■ Aim of the exercise: After locating "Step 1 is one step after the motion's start" in the listing below, copy that line and each one after it exactly, ending with the line that has "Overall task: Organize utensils".
-- Opening Marker --
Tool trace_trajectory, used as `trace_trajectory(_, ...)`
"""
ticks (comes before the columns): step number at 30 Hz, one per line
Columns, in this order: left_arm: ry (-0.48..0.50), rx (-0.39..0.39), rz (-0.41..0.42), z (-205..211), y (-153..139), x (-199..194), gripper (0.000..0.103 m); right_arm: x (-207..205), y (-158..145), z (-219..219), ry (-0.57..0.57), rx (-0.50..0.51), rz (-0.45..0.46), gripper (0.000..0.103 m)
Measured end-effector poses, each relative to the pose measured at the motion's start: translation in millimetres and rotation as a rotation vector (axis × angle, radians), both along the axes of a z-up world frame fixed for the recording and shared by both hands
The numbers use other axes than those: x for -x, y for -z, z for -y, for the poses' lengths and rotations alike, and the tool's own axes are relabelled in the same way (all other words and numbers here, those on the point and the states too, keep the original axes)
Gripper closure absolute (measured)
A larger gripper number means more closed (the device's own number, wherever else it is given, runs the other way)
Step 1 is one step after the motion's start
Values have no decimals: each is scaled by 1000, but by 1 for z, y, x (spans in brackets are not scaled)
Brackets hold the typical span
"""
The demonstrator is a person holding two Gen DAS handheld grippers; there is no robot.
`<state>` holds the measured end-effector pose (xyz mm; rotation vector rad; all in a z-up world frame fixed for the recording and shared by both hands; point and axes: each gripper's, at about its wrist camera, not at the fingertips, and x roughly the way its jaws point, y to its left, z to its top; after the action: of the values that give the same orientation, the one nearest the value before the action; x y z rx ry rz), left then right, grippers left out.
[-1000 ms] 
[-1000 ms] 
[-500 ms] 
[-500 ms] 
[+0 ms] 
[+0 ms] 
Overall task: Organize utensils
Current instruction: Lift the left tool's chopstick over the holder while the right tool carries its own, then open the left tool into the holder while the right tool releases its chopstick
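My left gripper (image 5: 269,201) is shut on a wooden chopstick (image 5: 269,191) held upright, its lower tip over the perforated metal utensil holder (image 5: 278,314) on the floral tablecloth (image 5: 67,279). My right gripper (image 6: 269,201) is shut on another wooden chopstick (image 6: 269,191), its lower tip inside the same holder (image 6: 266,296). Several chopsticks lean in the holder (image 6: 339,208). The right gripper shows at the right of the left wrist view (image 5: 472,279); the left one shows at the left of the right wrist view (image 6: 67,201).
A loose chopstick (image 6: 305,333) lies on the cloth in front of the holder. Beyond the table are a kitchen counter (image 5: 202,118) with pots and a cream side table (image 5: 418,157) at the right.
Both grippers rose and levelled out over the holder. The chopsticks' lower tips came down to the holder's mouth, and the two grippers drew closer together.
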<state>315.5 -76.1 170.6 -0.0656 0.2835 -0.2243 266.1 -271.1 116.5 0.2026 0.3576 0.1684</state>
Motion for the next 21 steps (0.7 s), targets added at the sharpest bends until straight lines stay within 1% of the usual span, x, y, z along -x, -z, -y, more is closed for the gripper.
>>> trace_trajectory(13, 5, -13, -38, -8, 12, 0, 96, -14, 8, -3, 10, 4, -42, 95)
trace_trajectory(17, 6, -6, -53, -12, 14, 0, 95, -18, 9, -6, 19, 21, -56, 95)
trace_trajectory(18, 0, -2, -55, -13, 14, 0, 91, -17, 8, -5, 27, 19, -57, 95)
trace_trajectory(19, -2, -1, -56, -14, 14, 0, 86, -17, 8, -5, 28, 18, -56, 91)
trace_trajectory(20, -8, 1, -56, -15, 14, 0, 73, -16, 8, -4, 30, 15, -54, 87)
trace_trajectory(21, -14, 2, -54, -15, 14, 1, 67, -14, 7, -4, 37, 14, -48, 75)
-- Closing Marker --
■ Answer:
Step 1 is one step after the motion's start
Values have no decimals: each is scaled by 1000, but by 1 for z, y, x (spans in brackets are not scaled)
Brackets hold the typical span
"""
The demonstrator is a person holding two Gen DAS handheld grippers; there is no robot.
`<state>` holds the measured end-effector pose (xyz mm; rotation vector rad; all in a z-up world frame fixed for the recording and shared by both hands; point and axes: each gripper's, at about its wrist camera, not at the fingertips, and x roughly the way its jaws point, y to its left, z to its top; after the action: of the values that give the same orientation, the one nearest the value before the action; x y z rx ry rz), left then right, grippers left out.
[-1000 ms] 
[-1000 ms] 
[-500 ms] 
[-500 ms] 
[+0 ms] 
[+0 ms] 
Overall task: Organize utensils

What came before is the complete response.